> _Exercise requirements_
Reading the data below, count the lines that carry the string "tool". Give nothing but the count.

> _Data to use_
________________
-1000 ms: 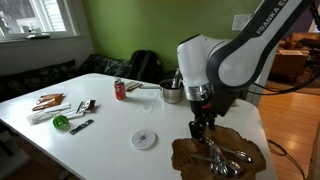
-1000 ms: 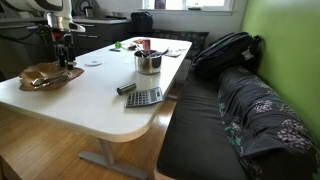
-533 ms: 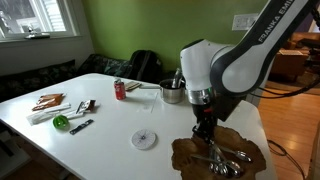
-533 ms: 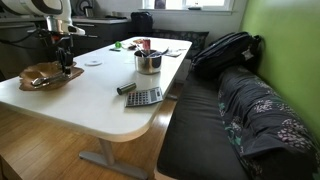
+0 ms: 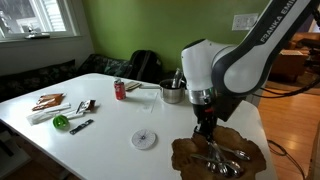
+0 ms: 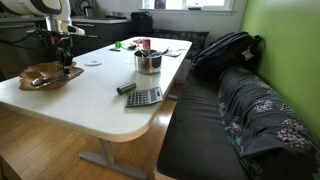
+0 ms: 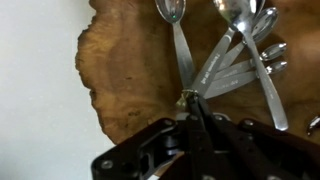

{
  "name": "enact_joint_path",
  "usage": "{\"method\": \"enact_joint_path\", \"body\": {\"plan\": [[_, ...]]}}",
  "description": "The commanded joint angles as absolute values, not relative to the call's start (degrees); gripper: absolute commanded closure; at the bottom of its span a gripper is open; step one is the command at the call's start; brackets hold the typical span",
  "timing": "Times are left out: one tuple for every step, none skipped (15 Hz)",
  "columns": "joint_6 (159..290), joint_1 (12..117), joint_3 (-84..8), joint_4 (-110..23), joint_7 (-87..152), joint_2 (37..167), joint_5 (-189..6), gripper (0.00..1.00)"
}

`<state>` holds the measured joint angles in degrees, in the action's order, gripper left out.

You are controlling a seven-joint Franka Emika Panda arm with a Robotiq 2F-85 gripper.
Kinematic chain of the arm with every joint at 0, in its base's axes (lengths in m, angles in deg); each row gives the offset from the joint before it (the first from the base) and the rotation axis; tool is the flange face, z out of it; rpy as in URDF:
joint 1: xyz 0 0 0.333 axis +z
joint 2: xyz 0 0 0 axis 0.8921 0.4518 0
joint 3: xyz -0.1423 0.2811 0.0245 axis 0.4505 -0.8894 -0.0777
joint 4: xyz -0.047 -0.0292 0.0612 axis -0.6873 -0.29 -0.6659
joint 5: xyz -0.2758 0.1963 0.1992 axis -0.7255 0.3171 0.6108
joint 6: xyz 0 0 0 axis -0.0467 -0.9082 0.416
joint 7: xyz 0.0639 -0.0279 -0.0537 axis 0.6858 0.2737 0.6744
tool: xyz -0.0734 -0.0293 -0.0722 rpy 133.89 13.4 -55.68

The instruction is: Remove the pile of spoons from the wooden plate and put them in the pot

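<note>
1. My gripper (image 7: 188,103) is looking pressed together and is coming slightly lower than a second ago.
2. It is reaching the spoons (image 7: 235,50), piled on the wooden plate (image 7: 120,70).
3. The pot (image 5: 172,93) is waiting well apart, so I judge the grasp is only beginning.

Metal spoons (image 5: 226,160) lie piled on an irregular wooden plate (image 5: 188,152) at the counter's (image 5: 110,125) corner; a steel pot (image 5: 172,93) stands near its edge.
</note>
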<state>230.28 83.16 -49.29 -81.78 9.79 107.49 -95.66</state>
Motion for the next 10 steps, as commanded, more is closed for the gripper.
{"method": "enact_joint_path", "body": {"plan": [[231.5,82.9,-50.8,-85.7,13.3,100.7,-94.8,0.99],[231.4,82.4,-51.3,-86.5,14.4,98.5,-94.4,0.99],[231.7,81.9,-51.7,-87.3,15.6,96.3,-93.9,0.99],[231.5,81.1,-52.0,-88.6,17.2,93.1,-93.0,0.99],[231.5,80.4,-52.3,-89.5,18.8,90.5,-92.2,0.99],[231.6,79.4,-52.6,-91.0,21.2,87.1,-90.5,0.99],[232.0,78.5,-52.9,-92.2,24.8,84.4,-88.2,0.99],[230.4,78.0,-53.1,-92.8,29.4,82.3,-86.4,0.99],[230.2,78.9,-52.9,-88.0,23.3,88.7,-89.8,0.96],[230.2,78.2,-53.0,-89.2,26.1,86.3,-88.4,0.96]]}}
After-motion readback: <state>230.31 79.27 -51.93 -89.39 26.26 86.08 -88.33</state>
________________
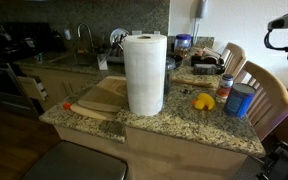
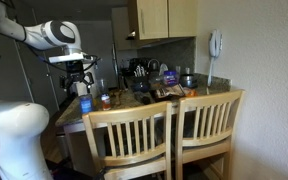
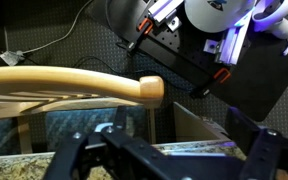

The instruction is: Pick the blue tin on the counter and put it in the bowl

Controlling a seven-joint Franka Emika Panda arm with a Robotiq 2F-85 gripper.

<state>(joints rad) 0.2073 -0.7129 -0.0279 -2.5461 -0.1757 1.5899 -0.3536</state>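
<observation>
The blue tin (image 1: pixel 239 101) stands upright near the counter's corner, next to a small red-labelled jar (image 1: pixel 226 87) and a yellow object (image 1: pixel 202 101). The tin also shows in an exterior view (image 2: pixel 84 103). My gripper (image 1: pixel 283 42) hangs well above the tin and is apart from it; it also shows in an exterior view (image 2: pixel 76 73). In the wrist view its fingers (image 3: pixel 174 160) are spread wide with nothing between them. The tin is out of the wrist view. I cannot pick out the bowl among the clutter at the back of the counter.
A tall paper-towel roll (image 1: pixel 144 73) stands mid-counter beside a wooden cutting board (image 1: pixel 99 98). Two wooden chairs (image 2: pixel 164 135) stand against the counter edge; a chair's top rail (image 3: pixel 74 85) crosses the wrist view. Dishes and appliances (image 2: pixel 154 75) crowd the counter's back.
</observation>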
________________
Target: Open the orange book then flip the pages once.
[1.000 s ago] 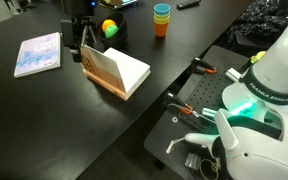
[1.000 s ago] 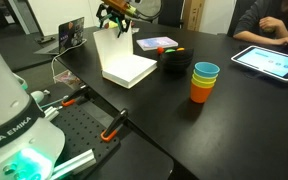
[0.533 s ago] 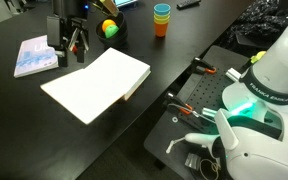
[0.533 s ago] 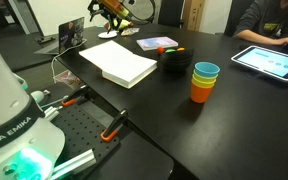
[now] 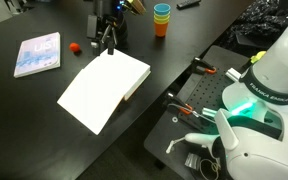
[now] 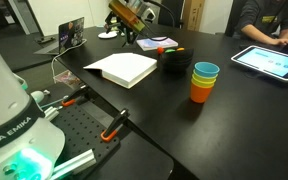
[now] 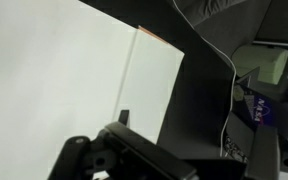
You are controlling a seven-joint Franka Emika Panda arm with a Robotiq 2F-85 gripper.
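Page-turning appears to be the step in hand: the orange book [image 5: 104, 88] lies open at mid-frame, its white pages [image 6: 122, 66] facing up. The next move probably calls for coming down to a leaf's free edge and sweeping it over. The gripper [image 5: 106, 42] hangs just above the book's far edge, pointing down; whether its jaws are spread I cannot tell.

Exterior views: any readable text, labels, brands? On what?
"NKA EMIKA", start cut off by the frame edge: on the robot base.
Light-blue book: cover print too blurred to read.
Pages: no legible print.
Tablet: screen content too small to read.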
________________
> _Result_
2